# WHAT IS NEEDED
Please transcribe exactly, and only, the lines of the data below between the line holding "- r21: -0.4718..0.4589" and the line holding "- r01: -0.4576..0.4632", inclusive.

------

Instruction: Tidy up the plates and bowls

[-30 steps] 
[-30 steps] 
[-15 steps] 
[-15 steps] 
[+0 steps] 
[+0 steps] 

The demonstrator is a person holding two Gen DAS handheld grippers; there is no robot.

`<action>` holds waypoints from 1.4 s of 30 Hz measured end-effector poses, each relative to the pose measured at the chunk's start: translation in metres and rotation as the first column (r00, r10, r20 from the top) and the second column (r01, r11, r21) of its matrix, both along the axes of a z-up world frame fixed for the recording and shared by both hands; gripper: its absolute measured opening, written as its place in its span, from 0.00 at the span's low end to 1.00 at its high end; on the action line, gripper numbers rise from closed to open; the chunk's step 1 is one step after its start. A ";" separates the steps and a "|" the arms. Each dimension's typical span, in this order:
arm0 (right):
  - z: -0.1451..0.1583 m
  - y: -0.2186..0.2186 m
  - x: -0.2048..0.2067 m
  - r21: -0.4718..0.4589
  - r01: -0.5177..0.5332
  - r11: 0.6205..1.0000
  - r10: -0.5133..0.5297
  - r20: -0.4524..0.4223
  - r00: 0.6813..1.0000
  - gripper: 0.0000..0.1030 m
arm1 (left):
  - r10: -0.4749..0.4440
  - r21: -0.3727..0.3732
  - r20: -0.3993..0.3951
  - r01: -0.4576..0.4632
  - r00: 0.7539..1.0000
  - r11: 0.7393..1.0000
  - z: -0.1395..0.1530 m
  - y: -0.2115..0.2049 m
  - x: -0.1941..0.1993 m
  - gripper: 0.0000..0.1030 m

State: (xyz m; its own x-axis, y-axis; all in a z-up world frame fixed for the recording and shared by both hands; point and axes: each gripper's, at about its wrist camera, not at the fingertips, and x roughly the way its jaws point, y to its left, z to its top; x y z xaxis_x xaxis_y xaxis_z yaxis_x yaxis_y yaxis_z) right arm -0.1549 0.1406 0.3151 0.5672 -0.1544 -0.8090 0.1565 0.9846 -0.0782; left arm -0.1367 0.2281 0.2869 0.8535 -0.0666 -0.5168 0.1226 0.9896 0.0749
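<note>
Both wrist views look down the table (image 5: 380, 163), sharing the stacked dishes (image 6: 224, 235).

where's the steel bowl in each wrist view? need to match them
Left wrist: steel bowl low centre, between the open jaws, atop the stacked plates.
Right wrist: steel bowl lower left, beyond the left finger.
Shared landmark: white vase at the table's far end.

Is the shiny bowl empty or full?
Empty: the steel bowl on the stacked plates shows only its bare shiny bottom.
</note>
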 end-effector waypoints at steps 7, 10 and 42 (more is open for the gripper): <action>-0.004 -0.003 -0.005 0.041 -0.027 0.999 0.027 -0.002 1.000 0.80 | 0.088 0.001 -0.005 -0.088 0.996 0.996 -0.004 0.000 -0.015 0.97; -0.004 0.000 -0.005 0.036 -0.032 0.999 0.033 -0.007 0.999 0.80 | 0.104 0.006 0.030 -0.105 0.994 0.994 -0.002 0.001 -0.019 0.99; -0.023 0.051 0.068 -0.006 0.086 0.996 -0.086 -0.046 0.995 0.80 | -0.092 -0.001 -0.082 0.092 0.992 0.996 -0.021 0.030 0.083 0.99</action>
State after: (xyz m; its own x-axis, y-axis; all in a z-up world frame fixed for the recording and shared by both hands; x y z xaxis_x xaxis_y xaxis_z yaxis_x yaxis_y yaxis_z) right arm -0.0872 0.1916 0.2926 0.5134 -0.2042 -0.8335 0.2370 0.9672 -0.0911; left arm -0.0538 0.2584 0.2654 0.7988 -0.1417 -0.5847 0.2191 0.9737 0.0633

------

# ANSWER SECTION
  - r21: -0.4718..0.4589
  - r01: -0.5177..0.5332
  - r11: 0.6205..1.0000
  - r10: -0.5133..0.5297
  - r20: -0.4524..0.4223
  - r00: 0.6813..1.0000
  - gripper: 0.0000..0.1030 m
arm1 (left):
  - r10: -0.4749..0.4440
  - r21: -0.3727..0.3732
  - r20: -0.3993..0.3951
  - r01: -0.4576..0.4632

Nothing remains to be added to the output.